Exercise goal: Repeat, word for word, all the data that follows, and exclude the pictures.
Exercise data section start
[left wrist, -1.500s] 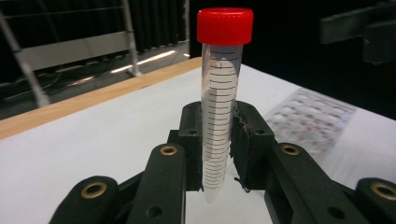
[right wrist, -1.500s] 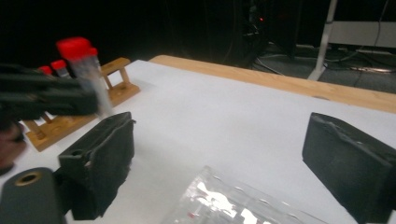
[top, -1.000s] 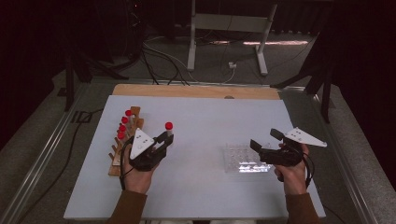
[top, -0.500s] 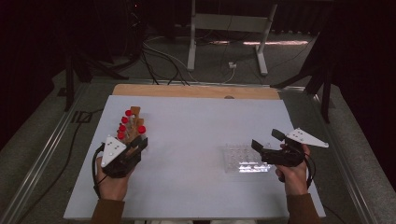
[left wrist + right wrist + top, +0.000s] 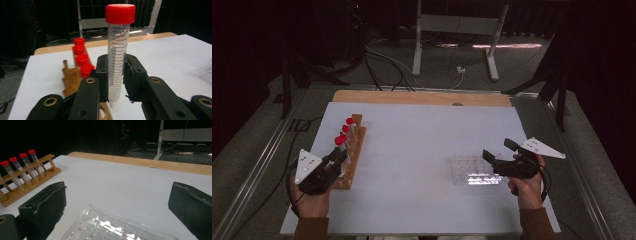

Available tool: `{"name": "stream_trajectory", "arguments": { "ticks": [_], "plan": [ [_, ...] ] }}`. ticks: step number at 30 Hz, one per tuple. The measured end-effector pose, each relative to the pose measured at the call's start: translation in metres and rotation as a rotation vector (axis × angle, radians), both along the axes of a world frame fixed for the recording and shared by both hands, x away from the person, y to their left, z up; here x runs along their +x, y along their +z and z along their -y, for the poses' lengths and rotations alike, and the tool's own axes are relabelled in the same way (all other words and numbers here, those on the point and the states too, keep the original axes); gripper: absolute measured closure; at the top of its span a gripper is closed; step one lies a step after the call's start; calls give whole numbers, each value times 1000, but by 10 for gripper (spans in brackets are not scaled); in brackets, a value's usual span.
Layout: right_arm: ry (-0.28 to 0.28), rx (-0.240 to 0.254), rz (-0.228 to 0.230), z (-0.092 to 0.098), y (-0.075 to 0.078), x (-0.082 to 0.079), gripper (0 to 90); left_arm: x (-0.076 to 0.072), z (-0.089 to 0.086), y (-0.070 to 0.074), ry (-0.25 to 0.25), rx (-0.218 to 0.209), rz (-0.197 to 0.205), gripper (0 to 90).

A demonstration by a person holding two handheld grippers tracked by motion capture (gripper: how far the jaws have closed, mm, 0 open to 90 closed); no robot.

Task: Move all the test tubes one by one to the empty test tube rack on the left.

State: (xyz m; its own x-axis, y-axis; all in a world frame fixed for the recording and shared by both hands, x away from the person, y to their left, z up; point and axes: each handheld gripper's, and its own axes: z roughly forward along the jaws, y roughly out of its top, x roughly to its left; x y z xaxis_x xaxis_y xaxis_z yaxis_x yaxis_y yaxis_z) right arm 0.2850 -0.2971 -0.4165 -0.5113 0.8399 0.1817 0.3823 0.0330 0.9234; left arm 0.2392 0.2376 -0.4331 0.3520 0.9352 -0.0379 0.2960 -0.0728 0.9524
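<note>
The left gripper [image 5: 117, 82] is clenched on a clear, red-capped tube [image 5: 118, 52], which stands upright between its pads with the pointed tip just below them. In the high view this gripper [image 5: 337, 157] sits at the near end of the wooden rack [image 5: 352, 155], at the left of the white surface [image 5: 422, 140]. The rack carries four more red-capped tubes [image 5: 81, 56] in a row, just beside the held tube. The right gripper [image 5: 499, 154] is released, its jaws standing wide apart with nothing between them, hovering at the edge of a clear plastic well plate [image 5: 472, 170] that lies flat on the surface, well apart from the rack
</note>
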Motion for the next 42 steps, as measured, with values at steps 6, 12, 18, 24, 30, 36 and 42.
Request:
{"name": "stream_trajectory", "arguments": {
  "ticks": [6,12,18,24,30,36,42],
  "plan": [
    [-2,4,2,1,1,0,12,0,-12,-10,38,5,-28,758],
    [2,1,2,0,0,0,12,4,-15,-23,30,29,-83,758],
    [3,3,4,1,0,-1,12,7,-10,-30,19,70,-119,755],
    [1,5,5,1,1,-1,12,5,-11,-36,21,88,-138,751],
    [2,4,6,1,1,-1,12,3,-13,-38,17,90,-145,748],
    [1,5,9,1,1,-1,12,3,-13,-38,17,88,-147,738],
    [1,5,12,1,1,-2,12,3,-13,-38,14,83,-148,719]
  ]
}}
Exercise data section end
Answer to the exercise:
[left wrist, -1.500s] 
[right wrist, -1.500s] 
[top, -1.000s] 
[top, -0.500s] 
[left wrist + right wrist + top, +0.000s] 

Available tool: `{"name": "stream_trajectory", "arguments": { "ticks": [_], "plan": [ [_, ...] ] }}`. ticks: step number at 30 Hz, one per tuple. The measured end-effector pose, each relative to the pose measured at the call's start: translation in metres and rotation as a rotation vector (axis × angle, radians), both along the axes of a world frame fixed for the recording and shared by both hands, x away from the person, y to their left, z up; here x runs along their +x, y along their +z and z along their -y, for the poses' lengths and rotations alike, and the tool's own axes are relabelled in the same way (all other words and numbers here, those on the point and the states too, keep the original axes); gripper: absolute measured closure; at the top of its span a gripper is closed; step one lies a step after the call's start; calls give whole numbers, each value times 1000, but by 10 for gripper (spans in brackets are not scaled); in brackets, a value's usual span.
Layout: right_arm: ry (-0.28 to 0.28), rx (-0.240 to 0.254), rz (-0.228 to 0.230), z (-0.092 to 0.098), y (-0.075 to 0.078), x (-0.082 to 0.079), gripper (0 to 90); left_arm: x (-0.076 to 0.072), z (-0.089 to 0.086), y (-0.070 to 0.074), ry (-0.25 to 0.25), rx (-0.218 to 0.209), rz (-0.197 to 0.205), gripper (0 to 90).

A demonstration by a person holding two handheld grippers tracked by motion capture (gripper: how far the jaws have closed, mm, 0 open to 90 closed); no robot.

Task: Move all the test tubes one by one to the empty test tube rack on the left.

State: (xyz m; its own x-axis, y-axis; all in a world frame fixed for the recording and shared by both hands, x away from the person, y to their left, z up; point and axes: each handheld gripper's, and its own axes: z roughly forward along the jaws, y roughly out of its top, x roughly to its left; x y z xaxis_x xaxis_y xaxis_z yaxis_x yaxis_y yaxis_z) right arm 0.2850 -0.2971 -0.4165 -0.5113 0.8399 0.1817 0.3823 0.0330 0.9234; left arm 0.2392 0.2376 -0.4331 0.3520 0.9352 -0.0379 0.2960 -0.0728 0.9524
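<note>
The left gripper [image 5: 117, 82] is clenched on a clear, red-capped tube [image 5: 118, 52], which stands upright between its pads with the pointed tip just below them. In the high view this gripper [image 5: 337, 157] sits at the near end of the wooden rack [image 5: 352, 155], at the left of the white surface [image 5: 422, 140]. The rack carries four more red-capped tubes [image 5: 81, 56] in a row, just beside the held tube. The right gripper [image 5: 499, 154] is released, its jaws standing wide apart with nothing between them, hovering at the edge of a clear plastic well plate [image 5: 472, 170] that lies flat on the surface, well apart from the rack
</note>
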Motion for the next 42 steps, as measured, with values at steps 6, 12, 18, 24, 30, 36 and 42.
Request:
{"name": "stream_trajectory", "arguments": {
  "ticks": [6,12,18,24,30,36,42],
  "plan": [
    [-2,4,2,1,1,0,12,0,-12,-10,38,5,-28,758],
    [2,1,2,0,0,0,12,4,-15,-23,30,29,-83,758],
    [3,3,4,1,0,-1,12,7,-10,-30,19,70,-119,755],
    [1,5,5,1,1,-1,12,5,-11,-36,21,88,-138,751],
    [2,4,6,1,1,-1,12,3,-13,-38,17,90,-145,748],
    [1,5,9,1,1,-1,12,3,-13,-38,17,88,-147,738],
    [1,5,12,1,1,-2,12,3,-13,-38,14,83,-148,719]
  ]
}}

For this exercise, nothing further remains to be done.